START Supplied information

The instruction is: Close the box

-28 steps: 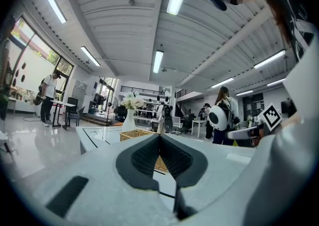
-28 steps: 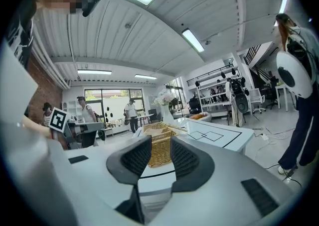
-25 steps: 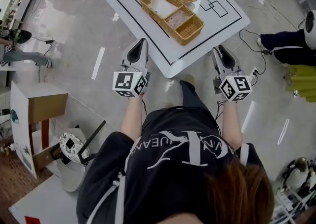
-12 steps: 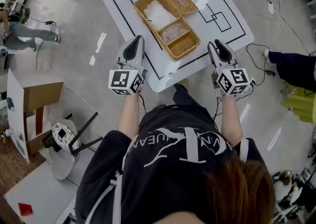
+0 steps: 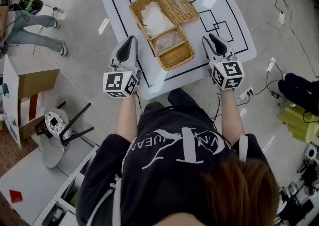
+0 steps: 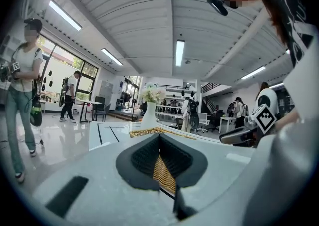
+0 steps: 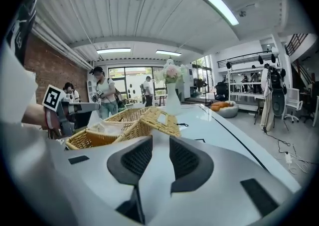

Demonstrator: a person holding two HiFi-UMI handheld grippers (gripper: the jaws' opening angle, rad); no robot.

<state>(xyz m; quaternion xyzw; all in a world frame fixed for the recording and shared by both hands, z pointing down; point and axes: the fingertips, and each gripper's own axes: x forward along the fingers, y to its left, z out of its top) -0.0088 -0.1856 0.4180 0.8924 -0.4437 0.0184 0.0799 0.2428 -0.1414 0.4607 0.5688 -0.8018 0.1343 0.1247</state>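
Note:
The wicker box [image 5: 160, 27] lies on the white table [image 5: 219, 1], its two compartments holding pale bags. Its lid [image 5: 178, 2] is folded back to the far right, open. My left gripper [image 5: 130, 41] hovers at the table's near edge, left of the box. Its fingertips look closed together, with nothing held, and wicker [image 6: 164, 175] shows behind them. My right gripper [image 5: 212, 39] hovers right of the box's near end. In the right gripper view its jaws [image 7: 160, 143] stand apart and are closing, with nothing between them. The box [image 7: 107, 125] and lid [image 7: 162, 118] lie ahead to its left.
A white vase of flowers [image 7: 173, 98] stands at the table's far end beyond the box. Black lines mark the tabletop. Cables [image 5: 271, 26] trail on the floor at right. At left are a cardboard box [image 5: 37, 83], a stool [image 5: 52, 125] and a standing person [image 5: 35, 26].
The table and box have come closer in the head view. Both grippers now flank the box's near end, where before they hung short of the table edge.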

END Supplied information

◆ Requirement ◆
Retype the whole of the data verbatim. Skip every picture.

◆ Reply to the task ◆
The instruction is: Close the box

-28 steps: 
-28 steps: 
-25 steps: 
-12 steps: 
+0 steps: 
+0 steps: 
+0 steps: 

Demonstrator: a person holding two HiFi-UMI handheld grippers (gripper: the jaws' opening angle, rad); no robot.

<state>(xyz m; quaternion xyzw; all in a world frame fixed for the recording and shared by both hands, z pointing down; point and axes: the fingertips, and each gripper's own axes: x forward along the fingers, y to its left, z out of its top) -0.0088 -0.1856 0.4180 0.8924 -0.4437 0.0184 0.0799 0.2428 -0.1414 0.4607 0.5688 -0.8018 0.1343 0.1247</state>
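Note:
The wicker box [image 5: 160, 27] lies on the white table [image 5: 219, 1], its two compartments holding pale bags. Its lid [image 5: 178, 2] is folded back to the far right, open. My left gripper [image 5: 130, 41] hovers at the table's near edge, left of the box. Its fingertips look closed together, with nothing held, and wicker [image 6: 164, 175] shows behind them. My right gripper [image 5: 212, 39] hovers right of the box's near end. In the right gripper view its jaws [image 7: 160, 143] stand apart and are closing, with nothing between them. The box [image 7: 107, 125] and lid [image 7: 162, 118] lie ahead to its left.
A white vase of flowers [image 7: 173, 98] stands at the table's far end beyond the box. Black lines mark the tabletop. Cables [image 5: 271, 26] trail on the floor at right. At left are a cardboard box [image 5: 37, 83], a stool [image 5: 52, 125] and a standing person [image 5: 35, 26].
The table and box have come closer in the head view. Both grippers now flank the box's near end, where before they hung short of the table edge.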

Nothing else is left to add to this answer.